§ Exercise description
Each line of the listing below must be retyped exactly, with images left out.

§ Material shown
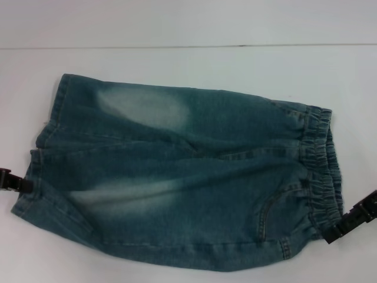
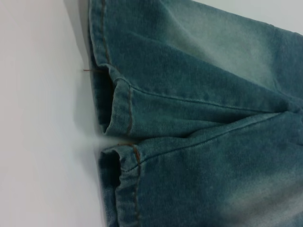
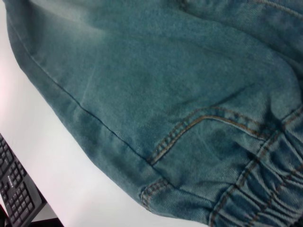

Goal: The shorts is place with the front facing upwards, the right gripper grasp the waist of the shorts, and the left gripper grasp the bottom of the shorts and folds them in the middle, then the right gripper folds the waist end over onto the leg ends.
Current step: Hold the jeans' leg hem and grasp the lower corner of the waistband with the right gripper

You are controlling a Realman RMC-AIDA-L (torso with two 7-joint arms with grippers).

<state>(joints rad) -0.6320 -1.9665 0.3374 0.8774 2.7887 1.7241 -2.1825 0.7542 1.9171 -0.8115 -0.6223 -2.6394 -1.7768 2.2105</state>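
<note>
The shorts [image 1: 182, 177] lie flat on the white table [image 1: 188, 59], front up. Their waist [image 1: 321, 171] sits at the right end, the leg ends [image 1: 44, 153] at the left. The right gripper [image 1: 353, 218] touches the waist's near corner; the left gripper [image 1: 13, 181] touches the near leg hem. You cannot tell whether either set of jaws has closed on cloth. You are at the grasping step. Confirm both grips, then lift the near edge evenly across the shorts.

Faded denim shorts [image 1: 182, 177] spread flat, waist [image 1: 321, 162] rightward
</note>
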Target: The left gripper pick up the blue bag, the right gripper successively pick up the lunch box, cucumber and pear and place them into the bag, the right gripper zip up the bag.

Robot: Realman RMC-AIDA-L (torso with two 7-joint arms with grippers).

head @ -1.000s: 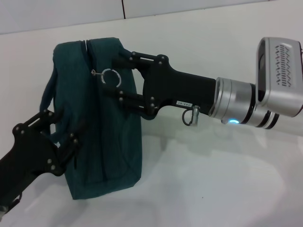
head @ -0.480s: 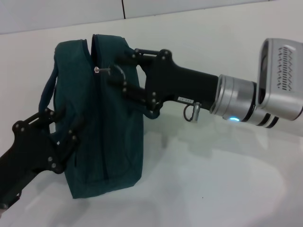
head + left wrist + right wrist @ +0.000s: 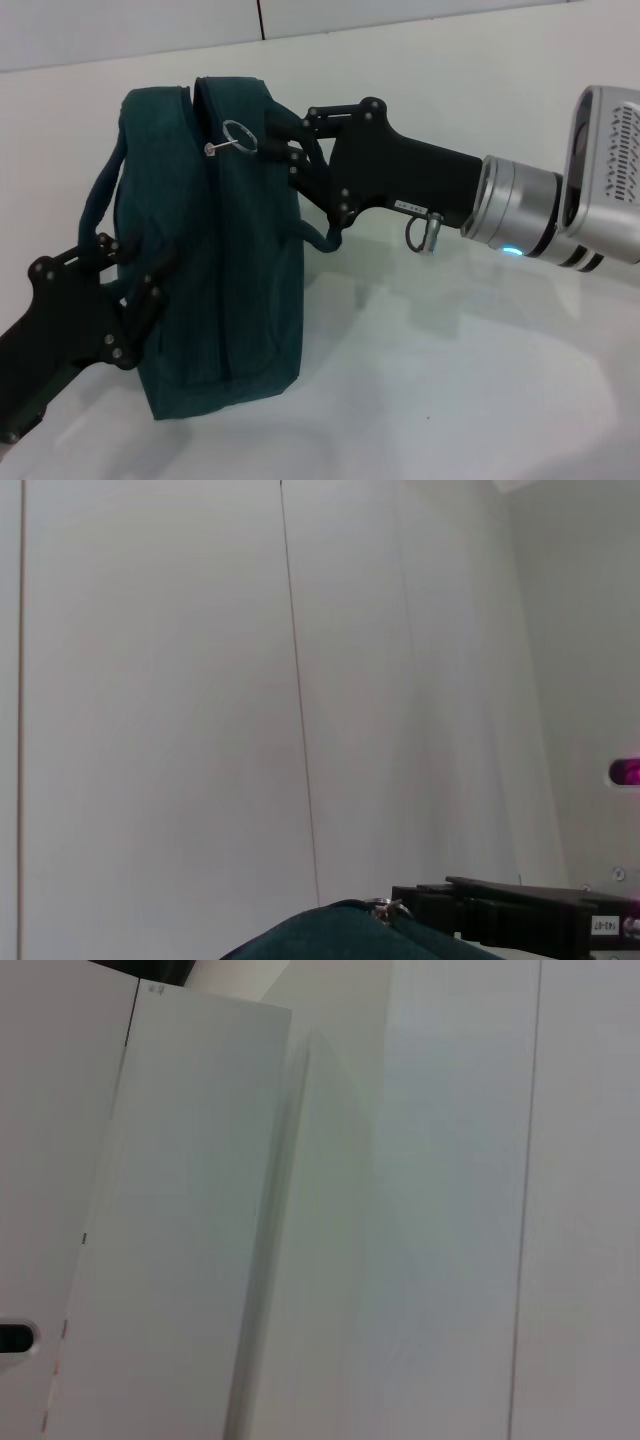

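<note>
The blue bag point(image 3: 210, 250) hangs at the left of the head view, zipper side toward me. Its top edge also shows in the left wrist view point(image 3: 330, 935). My left gripper point(image 3: 135, 290) is shut on the bag's near handle at the lower left. My right gripper point(image 3: 270, 137) is at the bag's upper right edge with its jaws drawn together. The metal ring pull point(image 3: 238, 134) lies just beside its tips; I cannot tell whether they touch. The bag's other handle point(image 3: 322, 238) hangs under the right gripper. The lunch box, cucumber and pear are out of view.
A white table point(image 3: 450, 380) spreads to the right of and below the bag. A white wall point(image 3: 100, 30) stands behind. The right wrist view shows only white panels point(image 3: 400, 1210).
My right gripper has drawn back to the right and its jaws have come together. The ring pull, earlier between the open fingers, now sits left of the tips. The zipper slider shifted slightly.
</note>
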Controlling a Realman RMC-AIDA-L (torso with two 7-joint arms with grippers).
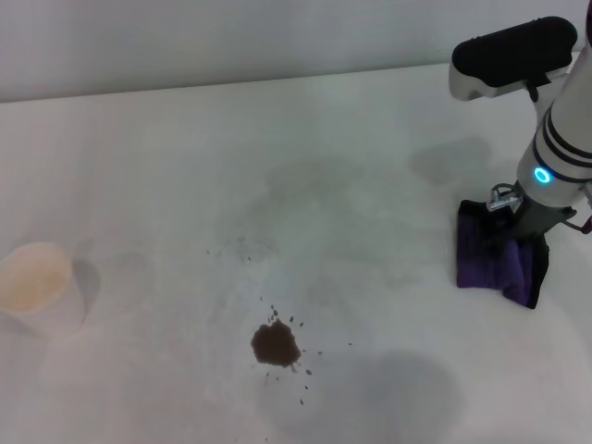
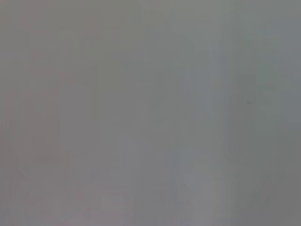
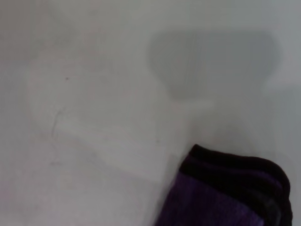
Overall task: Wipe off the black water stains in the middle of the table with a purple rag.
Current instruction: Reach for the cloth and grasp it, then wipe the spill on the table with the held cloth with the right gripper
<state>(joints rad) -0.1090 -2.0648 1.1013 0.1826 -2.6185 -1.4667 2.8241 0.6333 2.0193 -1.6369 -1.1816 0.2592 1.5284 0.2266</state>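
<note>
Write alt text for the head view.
The right gripper is down on a purple rag at the right side of a white table. A dark stain sits untouched near the front middle, and a white paper cup stands far left.

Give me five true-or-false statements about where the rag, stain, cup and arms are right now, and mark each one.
1. The purple rag covers the black water stains. False: it lies apart, to the stains' right.
2. The right gripper is at the rag. True.
3. A paper cup stands at the left of the table. True.
4. The stain is already wiped away. False: the blotch and specks remain.
5. The left arm reaches toward the stain. False: no left arm shows in the head view.
</note>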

§ Response
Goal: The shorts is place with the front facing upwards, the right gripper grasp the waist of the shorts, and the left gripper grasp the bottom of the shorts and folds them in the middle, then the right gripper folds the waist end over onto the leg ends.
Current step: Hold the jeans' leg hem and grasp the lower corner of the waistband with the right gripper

You are controlling a Realman RMC-AIDA-L (torso with two 7-joint arms with grippers).

<state>(joints rad) -0.6320 -1.9665 0.3374 0.8774 2.7887 1.7241 -2.1825 0.7542 1.9171 -0.8115 -0.6223 -2.6394 -1.7768 2.2105</state>
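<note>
The shorts [image 1: 182, 177] lie flat on the white table [image 1: 188, 59], front up. Their waist [image 1: 321, 171] sits at the right end, the leg ends [image 1: 44, 153] at the left. The right gripper [image 1: 353, 218] touches the waist's near corner; the left gripper [image 1: 13, 181] touches the near leg hem. You cannot tell whether either set of jaws has closed on cloth. You are at the grasping step. Confirm both grips, then lift the near edge evenly across the shorts.

Faded denim shorts [image 1: 182, 177] spread flat, waist [image 1: 321, 162] rightward
</note>
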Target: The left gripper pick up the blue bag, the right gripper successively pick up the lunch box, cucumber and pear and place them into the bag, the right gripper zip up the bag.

Robot: Realman RMC-AIDA-L (torso with two 7-joint arms with grippers).

head @ -1.000s: 
head @ -0.480s: 
head + left wrist + right wrist @ +0.000s: 

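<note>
The blue bag point(image 3: 210, 250) hangs at the left of the head view, zipper side toward me. Its top edge also shows in the left wrist view point(image 3: 330, 935). My left gripper point(image 3: 135, 290) is shut on the bag's near handle at the lower left. My right gripper point(image 3: 270, 137) is at the bag's upper right edge with its jaws drawn together. The metal ring pull point(image 3: 238, 134) lies just beside its tips; I cannot tell whether they touch. The bag's other handle point(image 3: 322, 238) hangs under the right gripper. The lunch box, cucumber and pear are out of view.
A white table point(image 3: 450, 380) spreads to the right of and below the bag. A white wall point(image 3: 100, 30) stands behind. The right wrist view shows only white panels point(image 3: 400, 1210).
My right gripper has drawn back to the right and its jaws have come together. The ring pull, earlier between the open fingers, now sits left of the tips. The zipper slider shifted slightly.
</note>
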Controlling a Realman RMC-AIDA-L (torso with two 7-joint arms with grippers).
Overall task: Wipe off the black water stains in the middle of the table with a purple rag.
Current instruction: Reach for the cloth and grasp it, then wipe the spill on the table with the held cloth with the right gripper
<state>(joints rad) -0.1090 -2.0648 1.1013 0.1826 -2.6185 -1.4667 2.8241 0.6333 2.0193 -1.6369 -1.1816 0.2592 1.5284 0.2266</state>
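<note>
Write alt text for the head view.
The right gripper is down on a purple rag at the right side of a white table. A dark stain sits untouched near the front middle, and a white paper cup stands far left.

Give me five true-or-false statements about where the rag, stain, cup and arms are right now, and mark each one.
1. The purple rag covers the black water stains. False: it lies apart, to the stains' right.
2. The right gripper is at the rag. True.
3. A paper cup stands at the left of the table. True.
4. The stain is already wiped away. False: the blotch and specks remain.
5. The left arm reaches toward the stain. False: no left arm shows in the head view.
</note>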

Nothing remains to be done, and the exercise is complete.